The New Global Public: Surveillance and the Risks to the Civil Sphere
DOI:
https://doi.org/10.2298/FID2501099DKeywords:
surveillance capitalism, civil sphere, privacy, data & society, democracy & technology, social media, cyber stalking, algorithms & societyAbstract
In Douglas Adams’ The Hitchhikers Guide to the Galaxy (1984), a galactic civilization built a super computer to answer the meaning of life. The answer, when given, is famously “forty-two”, a once both nonsense answer and one that has taken on great cache as a marker of insider nerd knowledge.
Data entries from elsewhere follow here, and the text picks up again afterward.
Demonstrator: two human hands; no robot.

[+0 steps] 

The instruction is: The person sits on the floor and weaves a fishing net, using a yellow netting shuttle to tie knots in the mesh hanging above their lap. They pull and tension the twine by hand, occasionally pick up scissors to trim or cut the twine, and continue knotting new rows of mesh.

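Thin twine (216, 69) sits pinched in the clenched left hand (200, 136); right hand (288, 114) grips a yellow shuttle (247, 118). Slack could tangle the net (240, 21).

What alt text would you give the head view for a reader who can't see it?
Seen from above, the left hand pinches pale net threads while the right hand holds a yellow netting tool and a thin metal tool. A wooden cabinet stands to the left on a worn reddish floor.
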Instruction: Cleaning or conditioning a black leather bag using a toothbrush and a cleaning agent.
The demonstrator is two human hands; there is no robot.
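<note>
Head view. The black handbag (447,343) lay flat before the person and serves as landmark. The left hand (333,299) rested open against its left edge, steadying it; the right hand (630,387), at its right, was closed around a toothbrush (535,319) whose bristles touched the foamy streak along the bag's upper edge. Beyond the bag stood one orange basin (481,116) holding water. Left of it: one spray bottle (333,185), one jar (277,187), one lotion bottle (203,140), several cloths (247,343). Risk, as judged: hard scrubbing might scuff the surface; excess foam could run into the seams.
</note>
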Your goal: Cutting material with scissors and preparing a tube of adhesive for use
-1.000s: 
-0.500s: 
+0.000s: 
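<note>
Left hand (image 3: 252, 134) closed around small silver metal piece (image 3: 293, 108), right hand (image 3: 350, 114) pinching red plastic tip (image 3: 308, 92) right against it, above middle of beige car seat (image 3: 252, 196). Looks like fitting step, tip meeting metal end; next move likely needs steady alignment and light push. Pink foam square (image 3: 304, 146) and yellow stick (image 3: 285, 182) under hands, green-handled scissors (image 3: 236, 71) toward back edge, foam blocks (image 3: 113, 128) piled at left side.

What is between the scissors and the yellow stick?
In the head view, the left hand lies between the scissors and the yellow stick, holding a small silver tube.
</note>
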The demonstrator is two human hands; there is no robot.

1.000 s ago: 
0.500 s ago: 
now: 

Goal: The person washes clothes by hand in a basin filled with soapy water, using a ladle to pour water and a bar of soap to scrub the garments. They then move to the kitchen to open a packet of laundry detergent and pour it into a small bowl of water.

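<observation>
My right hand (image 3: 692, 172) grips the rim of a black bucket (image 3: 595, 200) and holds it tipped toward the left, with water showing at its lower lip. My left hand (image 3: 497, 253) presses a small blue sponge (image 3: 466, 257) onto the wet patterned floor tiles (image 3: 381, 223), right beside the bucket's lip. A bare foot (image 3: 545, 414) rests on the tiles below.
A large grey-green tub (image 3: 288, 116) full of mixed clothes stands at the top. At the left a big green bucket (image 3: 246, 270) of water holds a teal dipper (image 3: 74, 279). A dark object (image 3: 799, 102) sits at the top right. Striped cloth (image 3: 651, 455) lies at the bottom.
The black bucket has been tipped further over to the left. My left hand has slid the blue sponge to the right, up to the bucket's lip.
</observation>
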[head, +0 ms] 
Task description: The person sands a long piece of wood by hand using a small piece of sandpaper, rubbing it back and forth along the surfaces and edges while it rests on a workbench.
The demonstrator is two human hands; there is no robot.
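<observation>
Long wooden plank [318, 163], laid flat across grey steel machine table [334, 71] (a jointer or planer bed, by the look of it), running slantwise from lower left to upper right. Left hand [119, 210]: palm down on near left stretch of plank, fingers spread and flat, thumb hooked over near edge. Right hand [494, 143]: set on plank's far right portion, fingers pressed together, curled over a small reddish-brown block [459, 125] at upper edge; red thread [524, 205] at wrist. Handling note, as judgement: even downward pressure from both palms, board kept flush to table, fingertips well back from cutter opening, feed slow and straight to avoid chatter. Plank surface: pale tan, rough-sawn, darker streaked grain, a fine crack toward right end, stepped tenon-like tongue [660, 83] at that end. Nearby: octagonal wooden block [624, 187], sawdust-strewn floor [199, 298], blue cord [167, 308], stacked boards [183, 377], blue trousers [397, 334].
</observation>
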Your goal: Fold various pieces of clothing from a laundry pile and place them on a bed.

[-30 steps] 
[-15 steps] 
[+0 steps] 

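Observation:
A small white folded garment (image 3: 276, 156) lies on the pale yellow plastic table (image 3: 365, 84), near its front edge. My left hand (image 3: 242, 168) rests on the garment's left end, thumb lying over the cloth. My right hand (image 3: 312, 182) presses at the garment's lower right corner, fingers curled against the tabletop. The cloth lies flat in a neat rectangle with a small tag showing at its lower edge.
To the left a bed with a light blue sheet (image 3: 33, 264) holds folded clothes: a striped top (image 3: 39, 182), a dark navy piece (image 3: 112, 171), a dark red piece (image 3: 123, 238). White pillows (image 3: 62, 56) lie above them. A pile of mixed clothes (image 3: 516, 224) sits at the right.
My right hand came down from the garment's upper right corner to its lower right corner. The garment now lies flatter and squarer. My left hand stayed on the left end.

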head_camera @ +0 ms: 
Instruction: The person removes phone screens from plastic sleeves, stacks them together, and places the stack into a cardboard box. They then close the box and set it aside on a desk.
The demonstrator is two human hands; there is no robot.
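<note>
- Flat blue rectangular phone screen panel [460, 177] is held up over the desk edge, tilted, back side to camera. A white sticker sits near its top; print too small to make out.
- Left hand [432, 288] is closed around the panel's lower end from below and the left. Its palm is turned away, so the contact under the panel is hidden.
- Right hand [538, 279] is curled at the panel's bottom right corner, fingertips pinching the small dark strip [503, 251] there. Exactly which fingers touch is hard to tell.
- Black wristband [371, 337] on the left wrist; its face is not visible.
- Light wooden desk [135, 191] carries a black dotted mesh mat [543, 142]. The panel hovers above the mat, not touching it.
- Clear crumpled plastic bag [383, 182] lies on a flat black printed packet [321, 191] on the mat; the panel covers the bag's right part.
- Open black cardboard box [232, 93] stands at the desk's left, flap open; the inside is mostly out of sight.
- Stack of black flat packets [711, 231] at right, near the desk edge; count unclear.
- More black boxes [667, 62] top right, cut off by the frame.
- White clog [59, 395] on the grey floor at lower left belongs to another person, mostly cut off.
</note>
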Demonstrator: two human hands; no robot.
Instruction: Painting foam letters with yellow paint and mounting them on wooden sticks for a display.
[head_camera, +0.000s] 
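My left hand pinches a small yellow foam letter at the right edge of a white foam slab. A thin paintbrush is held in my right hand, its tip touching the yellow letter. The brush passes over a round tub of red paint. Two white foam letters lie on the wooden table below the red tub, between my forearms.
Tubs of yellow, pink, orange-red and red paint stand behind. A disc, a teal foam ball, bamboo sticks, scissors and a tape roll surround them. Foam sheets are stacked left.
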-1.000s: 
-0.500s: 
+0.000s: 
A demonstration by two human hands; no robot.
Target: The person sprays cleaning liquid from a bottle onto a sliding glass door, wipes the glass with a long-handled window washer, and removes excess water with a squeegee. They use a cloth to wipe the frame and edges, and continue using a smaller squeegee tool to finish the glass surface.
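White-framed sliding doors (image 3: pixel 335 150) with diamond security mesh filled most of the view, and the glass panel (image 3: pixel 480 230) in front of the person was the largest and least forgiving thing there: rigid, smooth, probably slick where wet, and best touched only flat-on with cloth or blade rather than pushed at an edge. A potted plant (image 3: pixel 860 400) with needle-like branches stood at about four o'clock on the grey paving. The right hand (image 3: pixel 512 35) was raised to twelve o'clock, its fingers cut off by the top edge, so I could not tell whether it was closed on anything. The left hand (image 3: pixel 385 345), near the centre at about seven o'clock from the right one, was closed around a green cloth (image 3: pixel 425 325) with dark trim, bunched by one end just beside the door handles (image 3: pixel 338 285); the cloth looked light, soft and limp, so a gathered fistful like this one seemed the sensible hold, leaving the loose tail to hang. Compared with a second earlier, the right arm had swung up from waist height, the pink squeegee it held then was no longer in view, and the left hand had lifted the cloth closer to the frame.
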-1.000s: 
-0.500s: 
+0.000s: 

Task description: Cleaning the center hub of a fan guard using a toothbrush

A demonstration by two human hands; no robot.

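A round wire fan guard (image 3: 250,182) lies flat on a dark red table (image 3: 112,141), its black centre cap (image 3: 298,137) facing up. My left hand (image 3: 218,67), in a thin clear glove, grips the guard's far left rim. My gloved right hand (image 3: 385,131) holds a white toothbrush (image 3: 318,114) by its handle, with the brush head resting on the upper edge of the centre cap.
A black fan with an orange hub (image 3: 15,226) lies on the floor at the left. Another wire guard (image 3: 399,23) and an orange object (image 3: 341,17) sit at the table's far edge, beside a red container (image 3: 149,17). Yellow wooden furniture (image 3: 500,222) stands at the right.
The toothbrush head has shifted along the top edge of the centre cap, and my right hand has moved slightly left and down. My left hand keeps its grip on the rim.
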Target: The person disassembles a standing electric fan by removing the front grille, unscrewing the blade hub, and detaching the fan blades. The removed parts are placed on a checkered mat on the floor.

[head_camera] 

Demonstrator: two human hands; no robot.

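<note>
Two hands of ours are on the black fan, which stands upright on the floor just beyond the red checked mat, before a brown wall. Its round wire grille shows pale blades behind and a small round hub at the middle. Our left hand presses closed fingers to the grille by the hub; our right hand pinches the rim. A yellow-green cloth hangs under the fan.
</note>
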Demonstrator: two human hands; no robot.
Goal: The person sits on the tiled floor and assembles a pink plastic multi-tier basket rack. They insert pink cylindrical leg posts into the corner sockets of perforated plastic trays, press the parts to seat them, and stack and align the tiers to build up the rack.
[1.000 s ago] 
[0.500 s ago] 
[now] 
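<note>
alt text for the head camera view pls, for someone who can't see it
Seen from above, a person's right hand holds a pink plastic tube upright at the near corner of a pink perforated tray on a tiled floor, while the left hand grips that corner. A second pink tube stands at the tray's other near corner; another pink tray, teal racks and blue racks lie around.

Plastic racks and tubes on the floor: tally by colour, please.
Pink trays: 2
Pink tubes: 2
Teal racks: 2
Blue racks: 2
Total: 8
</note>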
Ask a computer to define the civil sphere, it would likely be able to define the binaries of hermeneutic code but it would be unable to explain why these things are meaningful to different groups. The context would escape it. This paper argues that the meaning making that results from the binary codes of the civil sphere are not compatible with a society compressed into numbers and in fact, the binaries of computer code distort meaning making into its opposite. The global nature of the public sphere through connected communications and smart devices inverts the civil sphere into making it (i.e. repressive) by enabling surveillance by anyone anywhere in the globe and therefore removing it from local context bound together by shared beliefs. To accommodate the impact of commercial surveillance enabled data collection on the civil sphere, the theory of the civil sphere must expand to consider the consequences of data collection and ordinalization through commercial surveillance – how are the binaries of the civil sphere transformed by the binaries of life reduced to data?